The grandson of American illustrator Peter Helck (1893-1988) has published his grandfather's memoirs online. Helck was a founding member of the Famous Artists Course Lessons, and he recalls the formation of the school and his role in it:

"In 1948 that remarkably successful illustrator, AIbert Dorne, created the home study institution known as the Famous Artists School. It was flattering to be among the dozen chosen to be founding faculty members. Dorne and Fred Ludekens prepared the Basic Course, a 24 lesson textbook, intelligently organized and beautifully printed, which remains the foundation of the enterprise. For the Advanced Course the twelve of us wrote our own books of instruction, each designed to attract students believed to have personal interest in our particular and singular working methods. The best part of a year was given to writing and illustrating my course."

"The published courses won wide acclaim for their layout and typography quite aside from their merit as means of instruction.

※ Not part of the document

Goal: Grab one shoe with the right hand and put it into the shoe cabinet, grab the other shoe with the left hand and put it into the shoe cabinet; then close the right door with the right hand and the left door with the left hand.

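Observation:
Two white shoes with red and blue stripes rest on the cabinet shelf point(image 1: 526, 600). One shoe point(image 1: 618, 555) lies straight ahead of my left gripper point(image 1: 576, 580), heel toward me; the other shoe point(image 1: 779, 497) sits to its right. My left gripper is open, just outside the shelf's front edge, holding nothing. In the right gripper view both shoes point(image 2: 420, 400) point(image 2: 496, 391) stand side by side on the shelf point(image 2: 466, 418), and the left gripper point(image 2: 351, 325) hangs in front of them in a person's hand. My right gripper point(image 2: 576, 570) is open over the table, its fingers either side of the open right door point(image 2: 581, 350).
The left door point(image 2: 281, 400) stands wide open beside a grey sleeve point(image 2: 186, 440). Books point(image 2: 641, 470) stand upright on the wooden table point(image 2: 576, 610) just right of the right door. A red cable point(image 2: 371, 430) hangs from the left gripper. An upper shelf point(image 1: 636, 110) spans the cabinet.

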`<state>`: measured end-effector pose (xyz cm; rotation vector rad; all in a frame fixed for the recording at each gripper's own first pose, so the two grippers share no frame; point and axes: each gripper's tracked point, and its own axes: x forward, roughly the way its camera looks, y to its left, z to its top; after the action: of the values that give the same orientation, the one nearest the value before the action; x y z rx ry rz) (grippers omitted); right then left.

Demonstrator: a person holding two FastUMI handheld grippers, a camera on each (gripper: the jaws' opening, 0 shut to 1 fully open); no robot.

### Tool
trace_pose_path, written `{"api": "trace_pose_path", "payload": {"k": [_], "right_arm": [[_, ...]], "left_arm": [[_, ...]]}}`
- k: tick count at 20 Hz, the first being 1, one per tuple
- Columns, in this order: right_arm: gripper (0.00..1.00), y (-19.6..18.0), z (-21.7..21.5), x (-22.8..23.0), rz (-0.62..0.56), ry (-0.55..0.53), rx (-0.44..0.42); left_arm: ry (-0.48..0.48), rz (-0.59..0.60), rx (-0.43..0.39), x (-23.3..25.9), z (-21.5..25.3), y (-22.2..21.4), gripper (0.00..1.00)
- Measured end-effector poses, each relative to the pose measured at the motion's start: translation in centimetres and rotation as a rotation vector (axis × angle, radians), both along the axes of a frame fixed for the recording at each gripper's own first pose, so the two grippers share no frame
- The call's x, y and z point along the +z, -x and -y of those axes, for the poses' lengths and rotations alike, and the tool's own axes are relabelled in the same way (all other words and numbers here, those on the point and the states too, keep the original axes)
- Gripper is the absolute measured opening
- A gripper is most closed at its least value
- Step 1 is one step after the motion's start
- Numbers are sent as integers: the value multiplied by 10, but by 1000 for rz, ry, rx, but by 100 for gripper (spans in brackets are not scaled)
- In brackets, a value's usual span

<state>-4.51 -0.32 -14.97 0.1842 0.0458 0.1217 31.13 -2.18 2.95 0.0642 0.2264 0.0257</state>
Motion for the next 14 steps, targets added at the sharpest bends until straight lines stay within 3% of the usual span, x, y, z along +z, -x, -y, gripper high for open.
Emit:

Enrollments in the Basic Course were immediately forthcoming on a level with Dorne's anticipation. However that brilliant fellow's judgment as to similar appeal for the Advanced Courses had been overly optimistic. Only Norman Rockwell and Al Parker had great numbers of starry-eyed student admirers. The egos of the rest of us were somewhat deflated by the modest enrollments for our Courses."

"For four or five years I corrected the work of my students. As this meant graphically-demonstrated means by which their works could be improved plus typed analysis and criticism, teaching via correspondence was time-consuming, on occasion six or seven hours on a single assignment, but also very enjoyable. In time the Advanced Course was merged with the Basic and the later Painting Course."

"At the time of the school's founding, teaching art by mail was viewed by many as suspect, and with cause. One nationally known school had not revised its course for 27 years. When our Basic Course Lesson No. 16 brought drop-outs and other evidence of fading student interest, Dorne concluded that this lesson, not the students, was the cause. No. 16 and others later were reorganized for improved clarity."

"Our humble beginning in a little cottage on Boston Post Road has become an institution having about 115,000 students in art, writing and photography. The School's instruction fostered the traditional art fundamentals: sound drawing, perspective, representations as offered by nature, most of which is scorned by the avant-garde."

"My personal work for exhibitions continued traditional and was thus recognized by one of the few remaining art bodies unaffected by the radical movements, the National Academy, to which I was elected in 1950. At the present there is slowly emerging a return to recognizable subject matter in painting. The astounding success of realist and traditionalist Andrew Wyeth may be viewed as significant."
Online resources:


Anonymous said...

Is there a context/description of the falling train painting?

Warren JB said...

Interesting insights just in these excerpts. Thanks James! I'll bookmark the rest.